Doch Meese ist sozusagen der Spiritus dieser Aufführung, und zwar wie man es von ihm erwartet: als Anti-Wagner, als eulenspiegelartiger Prophet, der über seine Texte und herumliegenden Programmzettel den „Untergang des Gesamtkunstwerks Deutschlands“ in den großen Saal der Volksbühne schallen, den Narziss zunächst in den Brunnen und dann in den Heiligen Gral schauen lässt und vielleicht sogar mit ein bisschen ernsthafter Sehnsucht Paul McCartney darum bittet, doch auch einmal an uns zu denken.

Und dann erscheint Jonathan Meese irgendwann wirklich, als flackernde Projektion auf einem Ballon, mit bekanntem Spitzbart und Sonnenbrille. Man könnte denken, es handele sich um jenen vermutlichen Spionageballon, der kürzlich vor der Küste North Carolinas auftauchte. Man kann auch die Hohlspiegelbildschirme aus der dystopischen Untergrundwelt des Films „Twelve Monkeys“ darin erkennen, mit denen eine Art Diktatorenkollektiv seine Bürger überwacht.

Obwohl über zwei Stunden gesprochen wird, reicht es, nur ab und zu mal zuzuhören

Auf ironische Weise postapokalyptisch diktatorisch soll Meese jedenfalls auf dem Ballon daherkommen: „Wir schreiben das Jahr 2023“, wiederholt die Projektion immer wieder, als habe die zugehörige Videokassette sich im Abspielgerät verheddert. Und: „Kuckt euch mal Mad Max an!“

Dazu hört man Beethoven. In unterschiedlichen Ausführungen, als Synthesizer-Variante wie von Wendy Carlos bei Stanley Kubricks „Clockwork Orange“ und als instrumentales Post-Heavymetal-Cover mit Cello und E-Gitarre, live gespielt vom Solistenensemble Kaleidoskop. „Monosau“ ist eine recht berechenbare Meese’sche Wellenbrecherfahrt durch Mythen und Medien. Und Bühnenbildnerin Nina von Mechow setzt sie ebenso voraussagbar in eine Szene aus deutscher Romantik, Betonmoderne und Berliner Straßenrealismus.
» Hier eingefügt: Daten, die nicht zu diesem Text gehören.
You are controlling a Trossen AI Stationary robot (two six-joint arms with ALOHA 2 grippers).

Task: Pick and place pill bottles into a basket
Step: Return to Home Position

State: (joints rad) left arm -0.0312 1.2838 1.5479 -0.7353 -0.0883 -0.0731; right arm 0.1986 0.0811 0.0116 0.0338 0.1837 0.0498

Lustig durch den Quark gezogen

Obwohl über zwei Stunden gesprochen wird, reicht es, nur ab und zu mal zuzuhören. Dann schnappt man Textsequenzen wie das von Benny Claessens kinky eingesprochene „Ich bin meine eigene Thematik und das ist der Thermoboy“ auf oder das von Franz Beil im Ton eines stupiden Helden wiedergegebene „Oh Gold, oh Gold, nichts als Kraft, mit dir trinke ich auf Brüderschaft“. Das ist lustig, wie Jonathan Meese einfach mal alles in der deutschen Hoch- und Subkultur bis hin zur gerade virulent debattierten Identitätspolitik mit durch den Quark zieht.

Es bleibt aber sehr quatschig. Dazu tragen die sieben Schau­spie­le­r:in­nen bei. Für sie scheint die in Eigenregie inszenierte „Monosau“ eher ein Selbstzweck zu sein. Aus Meeses Textkonvolut wählten sie jeweils nach Vorliebe Passagen aus. Und sie haben sichtbar ihren Spaß daran, mal nackt, mal als Meese-Kopie im Adidas-Trainingsanzug oder mal als absurde Märchenfigur ihre zusammenhanglosen Fünf-Minuten-Sequenzen zu spielen.

Eine Message will man mit diesem kollektiv entwickelten Theaterstück wohl auch senden: Hier wird gearbeitet. Wenn die Souffleuse (mit Meese-Bart) stets auf der Bühne zu sehen ist, wenn Kerstin Graßmann derbe einwirft, wie kompliziert der auswendig zu lernende Text sei, oder über Songlängen hinweg Licht- und Bühnentechnik vorm Publikum gedreht werden, ist das keine Party, sondern Maloche.

„Wir sind die Proleten der Kunst geworden“, verheißt der Ballon-Meese dann auch. Trotzdem wird zum Schluss getanzt. Why not?